Farewell to Innocence 2/8?

Apr 18, 2006 21:39

Story: Farewell to Innocence
Author: WMR
Series: What Was Lost; follows Past Life and Cast a Cold Eye.  Will not make a lot of sense if you haven't read those!
Characters: Nine, Rose, Jack
Spoilers: Up to The Doctor Dances
Rated: PG (for now)
Summary: Memory, such a fickle thing, but he wants it back. Final story in the What Was Lost trilogy.

With grateful thanks, as always, to my wonderful and invaluable BRs,
dark_aegis,
nnwest and
ponygirl72.

Chapter 1: Honour Defiled

Chapter 2: Dreams and Memories

Poet’s imaginings

And memories of love,

Memories of the words of women,

All those things whereof

Man makes a superhuman,

Mirror-resembling dream.

- William Butler Yeats: The Tower

Of all the things Jack could have remembered, why did it have to be that?
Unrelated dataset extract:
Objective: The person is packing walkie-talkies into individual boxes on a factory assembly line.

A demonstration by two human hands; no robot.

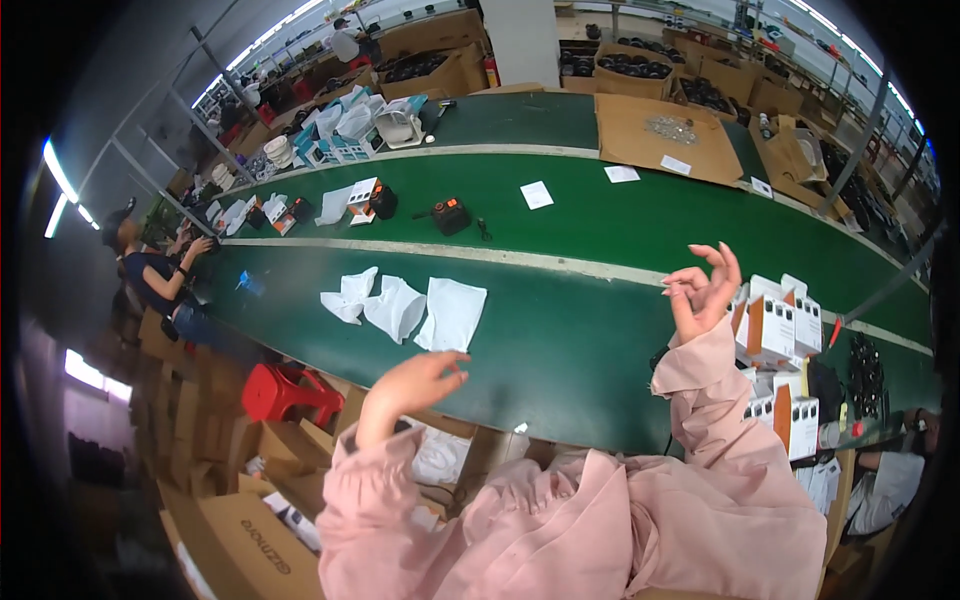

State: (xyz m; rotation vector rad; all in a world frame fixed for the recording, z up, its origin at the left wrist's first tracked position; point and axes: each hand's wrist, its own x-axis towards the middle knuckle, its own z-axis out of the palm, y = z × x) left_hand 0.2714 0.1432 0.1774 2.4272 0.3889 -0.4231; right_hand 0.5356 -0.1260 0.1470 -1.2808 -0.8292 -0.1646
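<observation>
Both hands over the green bench (570,375), nothing visibly gripped!
I see the left hand (415,384) loose near three white pouches (455,315), the right hand (705,297) half-curled beside printed cartons (772,331); I'd keep fingertips light on thin-looking pouches.

Three white bags (455,312) lie in a row on the green table (560,385), left of its middle; the right one is flat, the others are crumpled. Far to the right, white-and-orange boxes (772,332) stand grouped, some with raised flaps.
</observation>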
And what the hell had possessed him to make such an idiot of himself, anyway?

Well, if he was very lucky Jack wouldn’t ask why he’d said it. And that wasn’t the important thing here, anyway. What was important was that Jack was remembering stuff from those missing years.

“Sounds like it’s not gone permanently, then. Or not all of it’s gone.” He released Jack’s arm. “You often get those dreams?”

The other man shrugged. “On and off, ever since I woke up that day.”

“Remember much about them when you wake up?”

Jack looked away. “Not much. Impressions, mostly. Nothing that makes any sense.”

And nothing that made him feel all that comfortable, either, by the sound of it.

There was one way of finding out how much Jack could remember amid the devastation of his stolen memories. But it wasn’t a way that appealed. It required abilities he’d mostly suppressed in this life - that he preferred to forget he possessed.

After all, what purpose did advanced telepathic powers serve when there was no-one there to communicate with any more?

Yet he’d used those abilities twice in the last week. Once just yesterday. He could hardly pretend they didn’t exist.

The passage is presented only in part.